2020-07-13 23:44:21

by Pavel Begunkov

[permalink] [raw]
Subject: [PATCH 0/5] batch completion + freeing improvements

Different batching improvements, that's it.

Unfortunately, I don't have a decent SSD/setup at hand to
benchmark it properly.

p.s. if extra 32 pointers on stack would be a problem, I wanted for
long to put submit_state into ctx itself.

Pavel Begunkov (5):
io_uring: move io_req_complete() definition
io_uring: replace list with array for compl batch
io_uring: batch free in batched completion
tasks: add put_task_struct_many()
io_uring: batch put_task_struct()

fs/io_uring.c | 129 ++++++++++++++++++++++---------------
include/linux/sched/task.h | 6 ++
2 files changed, 82 insertions(+), 53 deletions(-)

--
2.24.0


2020-07-13 23:44:41

by Pavel Begunkov

[permalink] [raw]
Subject: [PATCH 4/5] tasks: add put_task_struct_many()

put_task_struct_many() is as put_task_struct() but puts several
references at once. Useful to batching it.
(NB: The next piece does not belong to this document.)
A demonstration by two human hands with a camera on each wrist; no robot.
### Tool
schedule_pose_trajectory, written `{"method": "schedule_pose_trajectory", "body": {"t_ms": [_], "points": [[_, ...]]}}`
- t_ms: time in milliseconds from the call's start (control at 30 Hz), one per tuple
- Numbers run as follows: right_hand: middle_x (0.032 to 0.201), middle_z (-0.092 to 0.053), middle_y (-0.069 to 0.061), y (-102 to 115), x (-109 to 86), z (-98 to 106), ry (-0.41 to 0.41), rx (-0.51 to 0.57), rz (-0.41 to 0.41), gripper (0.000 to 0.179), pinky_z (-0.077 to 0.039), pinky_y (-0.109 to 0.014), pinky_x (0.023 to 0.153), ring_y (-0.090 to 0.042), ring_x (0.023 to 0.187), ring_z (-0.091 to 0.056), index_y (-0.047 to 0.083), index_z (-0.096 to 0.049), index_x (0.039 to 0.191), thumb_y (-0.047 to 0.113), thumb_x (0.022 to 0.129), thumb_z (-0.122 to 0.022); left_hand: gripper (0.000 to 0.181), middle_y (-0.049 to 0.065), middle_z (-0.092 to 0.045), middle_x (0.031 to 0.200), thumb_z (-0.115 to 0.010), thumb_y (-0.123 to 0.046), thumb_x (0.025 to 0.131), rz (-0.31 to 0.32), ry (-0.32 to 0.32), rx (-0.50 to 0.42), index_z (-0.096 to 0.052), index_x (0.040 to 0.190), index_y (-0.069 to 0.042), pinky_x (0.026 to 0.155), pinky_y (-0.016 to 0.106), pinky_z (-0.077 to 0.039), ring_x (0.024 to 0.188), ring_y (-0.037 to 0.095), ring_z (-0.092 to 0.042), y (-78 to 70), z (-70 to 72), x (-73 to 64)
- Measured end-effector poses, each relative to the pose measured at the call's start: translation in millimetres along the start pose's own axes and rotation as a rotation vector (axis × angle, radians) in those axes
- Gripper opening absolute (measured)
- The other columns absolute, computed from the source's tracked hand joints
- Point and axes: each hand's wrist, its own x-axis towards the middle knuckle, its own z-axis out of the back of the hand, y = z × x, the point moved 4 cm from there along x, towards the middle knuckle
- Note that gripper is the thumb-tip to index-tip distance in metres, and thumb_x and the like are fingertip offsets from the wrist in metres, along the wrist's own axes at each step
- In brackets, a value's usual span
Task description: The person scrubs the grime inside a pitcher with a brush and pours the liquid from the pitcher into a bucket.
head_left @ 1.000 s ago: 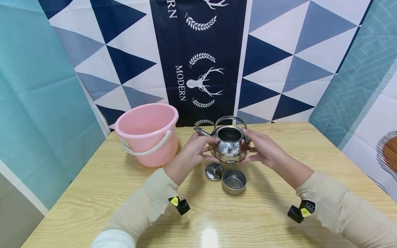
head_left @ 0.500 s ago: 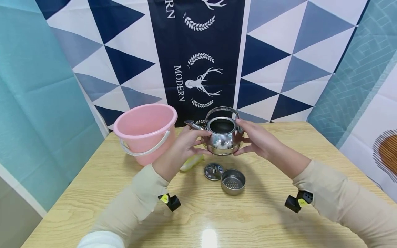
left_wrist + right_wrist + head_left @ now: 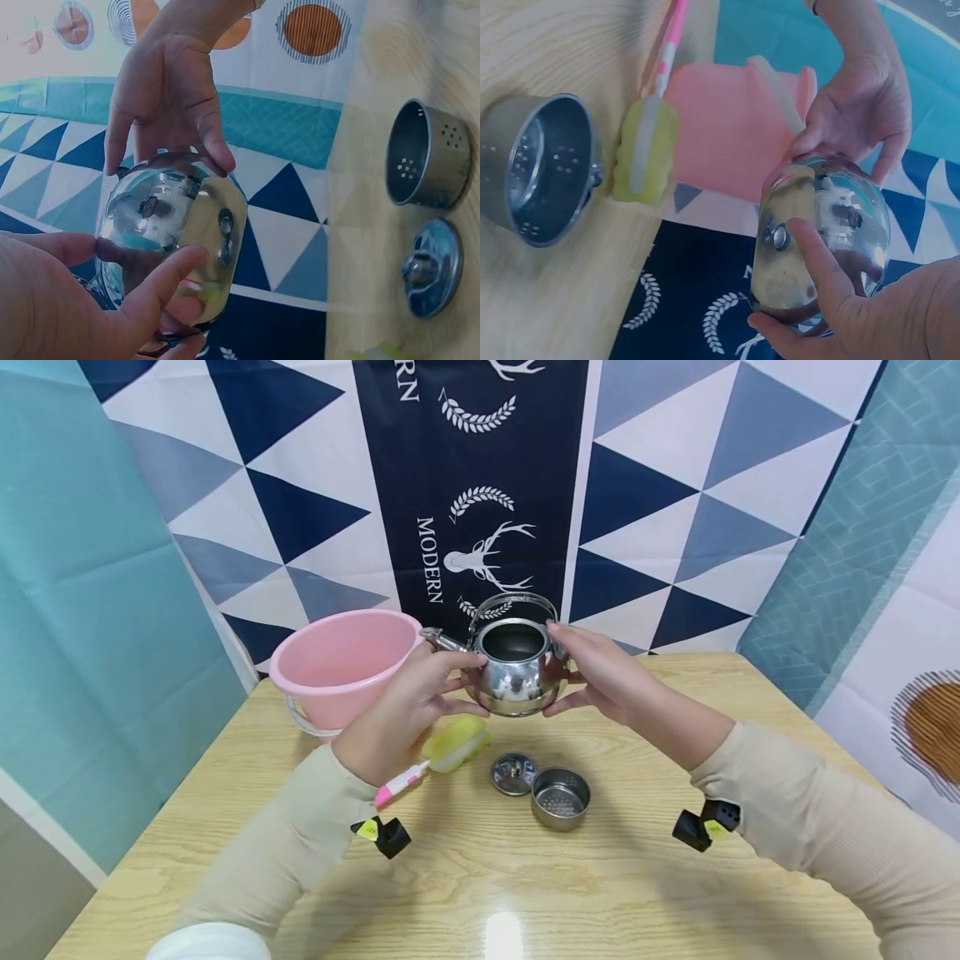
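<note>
Both hands hold a shiny steel teapot [image 3: 516,685] above the table in the head view. Its top is uncovered, its arched handle stands up, and its spout points left. My left hand [image 3: 429,683] grips the spout side, thumb near the rim and fingers along the belly. On the opposite side, my right hand [image 3: 603,677] grips the body below the handle's joint. The left wrist view shows the teapot's rounded belly [image 3: 169,210] between the hands. Below it on the table lie a steel lid [image 3: 513,774] with a knob and a round perforated strainer [image 3: 561,797].
A yellow sponge brush [image 3: 455,745] with a pink and white handle lies under the left forearm. Behind it stands a pink bucket [image 3: 300,689] with a white handle. Patterned cloth [image 3: 472,485] hangs at the table's back edge.
Both hands have carried the teapot to the left and up, toward the bucket. The sponge brush, earlier hidden by the left arm, now shows. Lid and strainer stay in place.
</note>
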Motion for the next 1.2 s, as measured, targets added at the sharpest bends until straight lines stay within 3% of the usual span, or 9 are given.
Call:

Signed-off-by: Pavel Begunkov <[email protected]>
---
include/linux/sched/task.h | 6 ++++++
1 file changed, 6 insertions(+)

diff --git a/include/linux/sched/task.h b/include/linux/sched/task.h
index 38359071236a..1301077f9c24 100644
--- a/include/linux/sched/task.h
+++ b/include/linux/sched/task.h
@@ -126,6 +126,12 @@ static inline void put_task_struct(struct task_struct *t)
__put_task_struct(t);
}

+static inline void put_task_struct_many(struct task_struct *t, int nr)
+{
+ if (refcount_sub_and_test(nr, &t->usage))
+ __put_task_struct(t);
+}
+
void put_task_struct_rcu_user(struct task_struct *task);

#ifdef CONFIG_ARCH_WANTS_DYNAMIC_TASK_STRUCT
--
2.24.0

2020-07-13 23:44:50

by Pavel Begunkov

[permalink] [raw]
Subject: [PATCH 3/5] io_uring: batch free in batched completion

io_submit_flush_completions() already does batching, hence also bundle
freeing reusing batch_free from iopoll.

Signed-off-by: Pavel Begunkov <[email protected]>
---
fs/io_uring.c | 10 ++++++++--
1 file changed, 8 insertions(+), 2 deletions(-)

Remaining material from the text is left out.